The Christmas Tree: The Most Significant Symbol of the Holidays

The Christmas Tree: The Most Significant Symbol of the Holidays

What is Christmas without the Christmas tree? It’s probably the most significant part of the December holiday. Most homes that celebrate Christmas, office tower, even public parks have a colossal tree adorned with decorations, keepsakes, ornaments and personal touches on it. At Christmas Company, a Fort Worth Christmas lights installations services, we know all about the tree’s integral part to ever household, that’s why we offer towering 30 ft. Christmas tree to those who really want to go all out for the holidays. Most of our orders go to our commercial Christmas decorations services department, but some homeowners like to celebrate “big.”

Back to the Christmas tree, does your family have a ritual?

Who gets to pick just the perfect one? Did you know there are many types of Christmas tree, each with their own individual smell and height? The Balsam fir is the most traditional one, tall and slender with long needles. This Fort Worth Christmas lights installations services company knows the Balsam fir is ideal for small spaces like an apartment versus a three story home. The Fraser fir has darker and longer needles on top and its branches turn slightly upward. The Scotch Pine is ideal for holding ornaments and stays fresher longer. The White Fir has even longer needles and keeps its pleasant smell for the entire holiday season.

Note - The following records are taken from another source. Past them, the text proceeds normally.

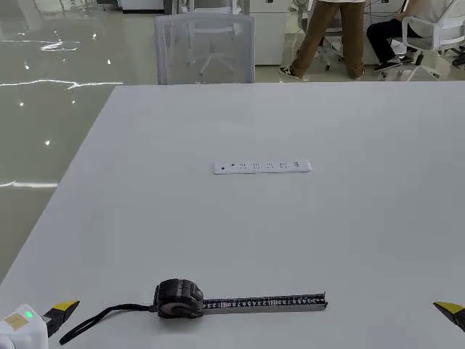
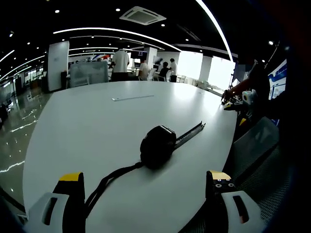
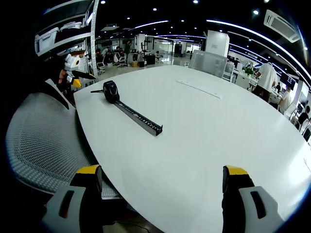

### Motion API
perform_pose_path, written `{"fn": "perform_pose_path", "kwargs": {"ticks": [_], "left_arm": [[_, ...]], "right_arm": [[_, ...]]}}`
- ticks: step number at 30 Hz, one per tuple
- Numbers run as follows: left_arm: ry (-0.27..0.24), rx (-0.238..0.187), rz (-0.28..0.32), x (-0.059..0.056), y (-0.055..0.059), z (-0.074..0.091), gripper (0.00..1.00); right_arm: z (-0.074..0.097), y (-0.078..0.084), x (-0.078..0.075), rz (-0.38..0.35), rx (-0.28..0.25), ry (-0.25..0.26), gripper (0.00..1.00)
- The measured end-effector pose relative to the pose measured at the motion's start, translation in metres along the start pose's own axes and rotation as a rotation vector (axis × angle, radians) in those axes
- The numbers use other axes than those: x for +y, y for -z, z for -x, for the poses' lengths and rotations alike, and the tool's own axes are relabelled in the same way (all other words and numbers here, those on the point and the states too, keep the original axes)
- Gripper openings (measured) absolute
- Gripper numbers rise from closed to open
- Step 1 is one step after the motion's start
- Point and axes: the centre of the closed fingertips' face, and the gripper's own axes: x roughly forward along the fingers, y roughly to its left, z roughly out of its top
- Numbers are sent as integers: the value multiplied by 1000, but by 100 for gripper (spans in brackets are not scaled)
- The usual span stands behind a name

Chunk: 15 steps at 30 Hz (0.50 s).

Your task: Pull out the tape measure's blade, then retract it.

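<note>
On table [image 1: 290,233], tape measure [image 1: 178,299], blade [image 1: 265,303] pointing right

table [image 1: 305,240]: smooth white top, matt, with a faint sheen under the ceiling lights
tape case [image 1: 179,298]: black, looks like rubbery plastic, matt with dull highlights
blade [image 1: 265,302]: thin dark strip with pale printed marks, low sheen
strap [image 1: 102,318]: black cord, matt, cloth-like
power strip [image 1: 261,166]: smooth white plastic
floor [image 1: 51,109]: very glossy, mirrors the lights
chair [image 1: 205,51]: grey see-through mesh back
left gripper [image 2: 146,177]: smooth pale grey plastic, black matt jaws, yellow tips
right gripper [image 3: 163,170]: same grey plastic, black jaws, yellow tips
</note>
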Motion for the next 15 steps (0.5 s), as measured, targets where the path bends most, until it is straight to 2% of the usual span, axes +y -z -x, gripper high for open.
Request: {"fn": "perform_pose_path", "kwargs": {"ticks": [4,10,12,15], "left_arm": [[5,-2,8,1,0,0,100],[5,-11,27,5,0,2,100],[7,-18,39,1,-1,3,100],[12,-22,20,-2,-1,2,100]], "right_arm": [[3,-1,-5,-9,-10,7,100],[4,-4,-4,2,-15,6,100],[5,-4,-3,8,-18,7,100],[9,-3,-4,13,-16,13,100]]}}
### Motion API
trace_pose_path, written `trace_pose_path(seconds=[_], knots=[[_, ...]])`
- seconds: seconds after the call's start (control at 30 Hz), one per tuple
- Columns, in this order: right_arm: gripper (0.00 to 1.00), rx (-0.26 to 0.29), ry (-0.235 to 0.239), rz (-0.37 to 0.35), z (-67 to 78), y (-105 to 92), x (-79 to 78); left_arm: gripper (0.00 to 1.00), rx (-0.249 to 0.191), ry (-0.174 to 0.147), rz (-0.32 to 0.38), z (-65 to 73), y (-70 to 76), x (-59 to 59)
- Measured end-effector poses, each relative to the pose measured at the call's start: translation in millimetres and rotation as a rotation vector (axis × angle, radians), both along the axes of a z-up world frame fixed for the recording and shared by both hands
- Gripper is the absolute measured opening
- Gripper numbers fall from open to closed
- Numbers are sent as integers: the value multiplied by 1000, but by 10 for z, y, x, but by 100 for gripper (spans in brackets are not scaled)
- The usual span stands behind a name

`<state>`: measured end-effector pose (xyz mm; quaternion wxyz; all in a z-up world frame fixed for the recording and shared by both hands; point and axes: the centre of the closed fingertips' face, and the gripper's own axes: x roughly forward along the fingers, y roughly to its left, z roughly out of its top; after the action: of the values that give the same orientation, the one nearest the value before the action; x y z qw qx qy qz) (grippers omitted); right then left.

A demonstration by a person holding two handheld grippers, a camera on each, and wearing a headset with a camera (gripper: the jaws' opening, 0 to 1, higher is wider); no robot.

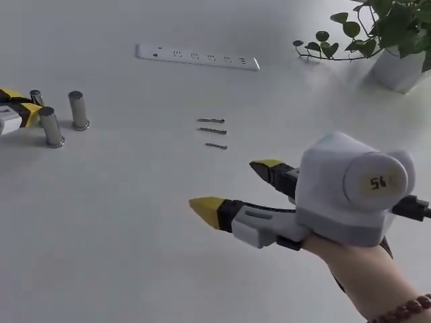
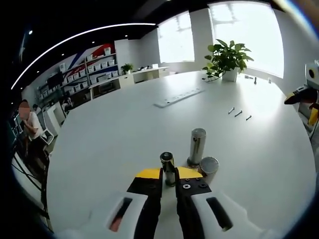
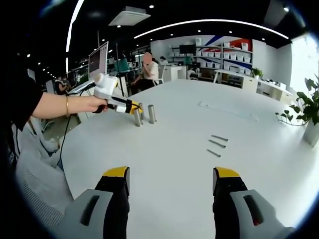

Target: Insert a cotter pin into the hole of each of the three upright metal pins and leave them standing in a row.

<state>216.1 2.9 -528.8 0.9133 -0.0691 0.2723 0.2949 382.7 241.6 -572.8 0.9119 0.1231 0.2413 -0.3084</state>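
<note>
Three upright metal pins stand at the far left of the white table [image 1: 135, 222]. My left gripper [image 2: 168, 175] is shut on one pin [image 2: 167, 167], seen in the head view as the left gripper [image 1: 20, 108] on that pin [image 1: 35, 97]. The other two pins [image 1: 79, 110] [image 1: 51, 126] stand free beside it, and they are also close ahead in the left gripper view [image 2: 197, 146] [image 2: 208, 169]. Three cotter pins [image 1: 212, 130] lie side by side mid-table. My right gripper [image 1: 234, 185] hovers open and empty, short of the cotter pins [image 3: 216, 145].
A white power strip [image 1: 196, 56] lies across the back of the table. A potted plant [image 1: 394, 40] stands at the back right corner. A person [image 3: 149, 69] sits beyond the far table end.
</note>
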Motion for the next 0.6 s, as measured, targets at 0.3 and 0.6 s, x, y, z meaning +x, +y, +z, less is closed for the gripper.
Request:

Décor, Wrapping Paper & More

Every Christmas season starts with picking up the perfect tree for the entire family, one that can hold everyone’s ornaments and with enough space for all of the presents under it. Then comes the decorating the Christmas tree part, of course. Did you know Christmas décor costs Americans a total of $15 billion a year for homes and businesses? Popular Christmas decorations include roping, ribbons, garlands, ornaments and let’s not forget the motifs and patterns, such as snowflakes, santas, snowmen, reindeers and the like. Even the smell around the house is different during the holiday season. From the gingerbread aroma to minty candy canes to, of course, the piney Christmas tree fragrance, it’s a delicious mix.

Next up in the long list of traditions surrounding the Christmas tree is placing all the beautifully wrapped presents of all sizes right under. According to Hallmark, Americans spend about $2.9 billion on gift wrap and related accessories every year during the holiday season. From bright colors to creative patterns to huge ribbons, gift wrapping makes the presents look even better. There’s no beating the feeling of tearing it apart to discover what’s inside. According to Hallmark’s report, 1 in 4 people say gift wrapping puts them in more of a “holiday spirit.” In fact, even the Journal of Consumer Psychology agrees gift wrap cues happy moods because it’s consistently associated with a holiday or special occasion.

Christmas Tree Evolution & History

This Fort Worth Christmas lights installations services found out that the most popular symbol of Christmas dates back to 16th Century Germany. Devout Christians brought decorated trees inside their homes, adorned them with candles and evergreens. Even before the advent of Christianity, plants and trees that stayed green all year, had a special meaning for people during wintertime so they decorated their doors and windows with pine, spruce and the like.
For ancient people, they even believed that evergreens kept witches, ghosts and illness at bay. The shortest day and longest night of the year falls on December 21, also known as the Winter Solstice which used to be celebrated differently by the various cultures at the time. But the Germans are the one who bought in the Christmas tree tradition as we know it today, or at least the closest to today’s customs because some used to build pyramids made out of wood and decorated them with evergreens.

By the 19th Century, most Americans thought of the traditional Christmas tree as odd. The year 1830 had the first one displayed by German settlers of Pennsylvania. In 1846, Queen Victoria and German Prince Albert were sketched in the illustrated London News standing with the kids around a Christmas tree. By 1890, the popular holiday tree was on the rise in the U.S. Did you know Europeans had shorter Christmas trees, at four feet tall while Americans like theirs to touch the ceiling? By the early 20th Century, electricity made Christmas light possible making tree lighting ceremonies popular across town squares everywhere.